Peter Marelas, New Relic APJ Chief Architect
Peter Marelas, New Relic APJ Chief Architect

Continuous improvement has been mastered by industry leaders like Jeff Bezos who popularised the term "flywheel" to describe a virtuous cycle of improvement in product delivery and customer experience. Amazon has risen to great heights of success by offering customers competitive prices and swift delivery, while taking feedback on board to improve the future of its business.

This approach creates and maintains a continuous cycle of improvement. Using customer feedback, Amazon is able to improve the future of its business and drive more traffic to its platform. This enables the growth of more third-party sellers, and in turn allows for a wider selection of goods to be made available, attracting more customers and increasing customer lifetime value.

So what does this have to do with observability? Software engineering teams use observability to understand complex digital systems, including the 'what,' 'when' and 'why' of problems. Through looking at system outputs, such as metrics, events, logs, and traces, observability creates a clear picture of how a system is behaving.

What's unique about observability is that it can facilitate its own flywheel. Unlike reporting systems that roll up insights at the end of a weekly or monthly reporting period, observability provides a real-time continuous feedback loop that enables problems to be anticipated and resolved much sooner.

Detect subtle changes and do something about them

In the past, technology like observability was often justified because of a compelling event, such as when an entire network, application or server farm crashed. With cloud computing and resilient cloud-native software architectures, these issues are less of a concern today.

In the cloud-native era, customer journeys often depend on many more microservices and systems, which means the collective performance and availability of the services determines the performance and availability of customer experiences. To counteract this risk, observability practitioners should spend more time detecting and investigating subtle changes in performance and availability to avoid the magnifying effect on customer experience. Let's demonstrate with a simple example.
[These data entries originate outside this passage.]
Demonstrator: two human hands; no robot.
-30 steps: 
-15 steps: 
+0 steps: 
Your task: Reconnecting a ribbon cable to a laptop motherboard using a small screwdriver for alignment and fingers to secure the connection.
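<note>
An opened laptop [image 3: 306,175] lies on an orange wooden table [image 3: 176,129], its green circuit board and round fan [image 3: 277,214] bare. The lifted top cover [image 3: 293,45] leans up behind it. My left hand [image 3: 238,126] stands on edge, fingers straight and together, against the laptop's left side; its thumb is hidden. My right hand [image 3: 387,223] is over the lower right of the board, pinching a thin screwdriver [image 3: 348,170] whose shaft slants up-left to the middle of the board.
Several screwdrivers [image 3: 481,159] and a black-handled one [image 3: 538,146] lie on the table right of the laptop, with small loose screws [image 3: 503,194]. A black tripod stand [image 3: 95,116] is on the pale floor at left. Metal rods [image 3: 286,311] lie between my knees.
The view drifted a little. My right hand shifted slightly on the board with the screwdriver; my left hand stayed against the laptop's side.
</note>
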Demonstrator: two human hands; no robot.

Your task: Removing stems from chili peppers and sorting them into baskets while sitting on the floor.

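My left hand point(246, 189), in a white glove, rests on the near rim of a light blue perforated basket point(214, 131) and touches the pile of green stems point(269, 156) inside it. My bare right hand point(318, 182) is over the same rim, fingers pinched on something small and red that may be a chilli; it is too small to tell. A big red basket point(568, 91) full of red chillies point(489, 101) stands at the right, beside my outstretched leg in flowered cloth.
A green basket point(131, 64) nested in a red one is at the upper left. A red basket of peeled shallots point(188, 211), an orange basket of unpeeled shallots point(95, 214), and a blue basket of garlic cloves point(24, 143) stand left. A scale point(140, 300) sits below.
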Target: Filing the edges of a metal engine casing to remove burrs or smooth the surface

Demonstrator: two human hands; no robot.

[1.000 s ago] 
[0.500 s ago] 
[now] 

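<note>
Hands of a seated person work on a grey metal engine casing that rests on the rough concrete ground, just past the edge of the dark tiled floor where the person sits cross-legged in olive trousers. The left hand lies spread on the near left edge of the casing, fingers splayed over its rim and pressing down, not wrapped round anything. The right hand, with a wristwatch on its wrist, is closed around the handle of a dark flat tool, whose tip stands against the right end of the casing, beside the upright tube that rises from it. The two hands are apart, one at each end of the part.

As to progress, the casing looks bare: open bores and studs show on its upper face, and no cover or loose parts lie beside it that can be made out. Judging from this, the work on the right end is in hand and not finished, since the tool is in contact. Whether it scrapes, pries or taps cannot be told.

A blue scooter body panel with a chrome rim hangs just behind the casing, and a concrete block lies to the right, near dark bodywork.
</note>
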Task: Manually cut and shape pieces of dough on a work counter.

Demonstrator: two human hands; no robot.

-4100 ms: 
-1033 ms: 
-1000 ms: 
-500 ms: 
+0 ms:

Say that a customer journey depends on 10 microservices with a particular performance Service Level Objective (SLO) of 99.9% per service per month. If these service-level targets are suppressed at different points in time and all are required to service customers, the worst-case performance becomes 99.9% to the power of 10. This represents an additional 395 minutes of suppressed performance versus 43 minutes if all services were performing at 99.9%. The moral of the story is this: we need to pay attention to subtle changes in service performance and availability because each percentage point lost can have an exponential impact on customer experience.

Always measure from the customer's point of view

To truly quantify customer experience we must measure the customer journey's from their point of view. This will create an understanding of how the software and architecture behaves when exposed to vastly different client conditions (e.g. devices and connectivity options). For example, an application running on a 3 year old iPhone using 4G will perform differently to a new generation iPhone using 5G connectivity. It is not possible to test all permutations. Observing the production customer experience allows the real-world customer experience to be quantified so that data-driven decisions can be made. New Relic customer Ansarada is an example of this.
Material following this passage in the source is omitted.